**Your instructions**. Starting from the first line, transcribe the whole listing exactly.

**Available data**.
__________________________________________________
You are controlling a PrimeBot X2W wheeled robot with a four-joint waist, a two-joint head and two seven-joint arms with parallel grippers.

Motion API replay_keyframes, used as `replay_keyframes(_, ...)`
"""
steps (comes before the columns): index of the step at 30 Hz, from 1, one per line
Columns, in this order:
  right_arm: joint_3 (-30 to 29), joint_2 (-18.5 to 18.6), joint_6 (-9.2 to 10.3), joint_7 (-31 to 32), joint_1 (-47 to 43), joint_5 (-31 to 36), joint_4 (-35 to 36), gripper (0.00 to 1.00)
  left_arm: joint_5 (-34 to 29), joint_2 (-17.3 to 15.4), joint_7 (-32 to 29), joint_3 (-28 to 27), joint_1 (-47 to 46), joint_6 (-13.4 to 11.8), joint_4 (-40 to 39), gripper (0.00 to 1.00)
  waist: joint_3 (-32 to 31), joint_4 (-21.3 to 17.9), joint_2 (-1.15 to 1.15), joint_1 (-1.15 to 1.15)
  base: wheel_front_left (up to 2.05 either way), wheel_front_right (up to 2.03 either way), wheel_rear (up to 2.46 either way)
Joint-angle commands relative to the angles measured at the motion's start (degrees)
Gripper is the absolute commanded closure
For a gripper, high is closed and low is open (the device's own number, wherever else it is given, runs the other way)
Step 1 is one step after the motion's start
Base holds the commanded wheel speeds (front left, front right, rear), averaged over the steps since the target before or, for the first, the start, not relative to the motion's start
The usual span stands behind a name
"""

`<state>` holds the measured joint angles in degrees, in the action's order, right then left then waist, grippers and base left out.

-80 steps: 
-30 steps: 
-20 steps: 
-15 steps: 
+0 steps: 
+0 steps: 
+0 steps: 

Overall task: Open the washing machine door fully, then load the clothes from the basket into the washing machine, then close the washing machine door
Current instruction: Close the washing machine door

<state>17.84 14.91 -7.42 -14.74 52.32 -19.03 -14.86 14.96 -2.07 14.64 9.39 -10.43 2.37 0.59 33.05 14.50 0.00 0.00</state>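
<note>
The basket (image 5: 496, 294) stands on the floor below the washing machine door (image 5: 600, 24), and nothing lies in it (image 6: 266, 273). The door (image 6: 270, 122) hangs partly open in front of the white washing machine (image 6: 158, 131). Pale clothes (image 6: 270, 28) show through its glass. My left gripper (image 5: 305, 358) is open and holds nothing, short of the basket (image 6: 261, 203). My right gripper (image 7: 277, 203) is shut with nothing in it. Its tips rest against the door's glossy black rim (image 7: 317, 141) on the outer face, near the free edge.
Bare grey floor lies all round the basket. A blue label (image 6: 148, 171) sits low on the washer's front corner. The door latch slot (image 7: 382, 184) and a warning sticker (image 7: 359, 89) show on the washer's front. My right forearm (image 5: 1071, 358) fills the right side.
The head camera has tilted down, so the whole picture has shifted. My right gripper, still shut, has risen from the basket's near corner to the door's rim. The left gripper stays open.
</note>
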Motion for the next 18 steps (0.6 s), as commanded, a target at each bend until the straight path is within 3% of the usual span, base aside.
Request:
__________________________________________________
**Answer space**.
You are controlling a PrimeBot X2W wheeled robot with a four-joint waist, a two-joint head and two seven-joint arms with parallel grippers.

Motion API replay_keyframes, used as `replay_keyframes(_, ...)`
"""
steps (comes before the columns): index of the step at 30 Hz, from 1, one per line
Columns, in this order:
  right_arm: joint_3 (-30 to 29), joint_2 (-18.5 to 18.6), joint_6 (-9.2 to 10.3), joint_7 (-31 to 32), joint_1 (-47 to 43), joint_5 (-31 to 36), joint_4 (-35 to 36), gripper (0.00 to 1.00)
  left_arm: joint_5 (-34 to 29), joint_2 (-17.3 to 15.4), joint_7 (-32 to 29), joint_3 (-28 to 27), joint_1 (-47 to 46), joint_6 (-13.4 to 11.8), joint_4 (-40 to 39), gripper (0.00 to 1.00)
  waist: joint_3 (-32 to 31), joint_4 (-21.3 to 17.9), joint_2 (-1.15 to 1.15), joint_1 (-1.15 to 1.15)
  base: wheel_front_left (up to 2.05 either way), wheel_front_right (up to 2.03 either way), wheel_rear (up to 2.46 either way)
Joint-angle commands relative to the angles measured at the motion's start (degrees)
Gripper is the absolute commanded closure
For a gripper, high is closed and low is open (the device's own number, wherever else it is given, runs the other way)
Step 1 is one step after the motion's start
Base holds the commanded wheel speeds (front left, front right, rear), averaged over the steps since the target before or, for the first, the start, not relative to the motion's start
The usual span stands behind a name
"""

`<state>` holds the measured joint angles in degrees, in the action's order, right then left then waist, grippers and base left out.

-80 steps: 
-30 steps: 
-20 steps: 
-15 steps: 
+0 steps: 
+0 steps: 
+0 steps: 

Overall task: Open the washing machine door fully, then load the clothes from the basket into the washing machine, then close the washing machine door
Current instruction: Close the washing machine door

<state>17.84 14.91 -7.42 -14.74 52.32 -19.03 -14.86 14.96 -2.07 14.64 9.39 -10.43 2.37 0.59 33.05 14.50 0.00 0.00</state>
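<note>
The basket (image 5: 496, 294) stands on the floor below the washing machine door (image 5: 600, 24), and nothing lies in it (image 6: 266, 273). The door (image 6: 270, 122) hangs partly open in front of the white washing machine (image 6: 158, 131). Pale clothes (image 6: 270, 28) show through its glass. My left gripper (image 5: 305, 358) is open and holds nothing, short of the basket (image 6: 261, 203). My right gripper (image 7: 277, 203) is shut with nothing in it. Its tips rest against the door's glossy black rim (image 7: 317, 141) on the outer face, near the free edge.
Bare grey floor lies all round the basket. A blue label (image 6: 148, 171) sits low on the washer's front corner. The door latch slot (image 7: 382, 184) and a warning sticker (image 7: 359, 89) show on the washer's front. My right forearm (image 5: 1071, 358) fills the right side.
The head camera has tilted down, so the whole picture has shifted. My right gripper, still shut, has risen from the basket's near corner to the door's rim. The left gripper stays open.
</note>
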Motion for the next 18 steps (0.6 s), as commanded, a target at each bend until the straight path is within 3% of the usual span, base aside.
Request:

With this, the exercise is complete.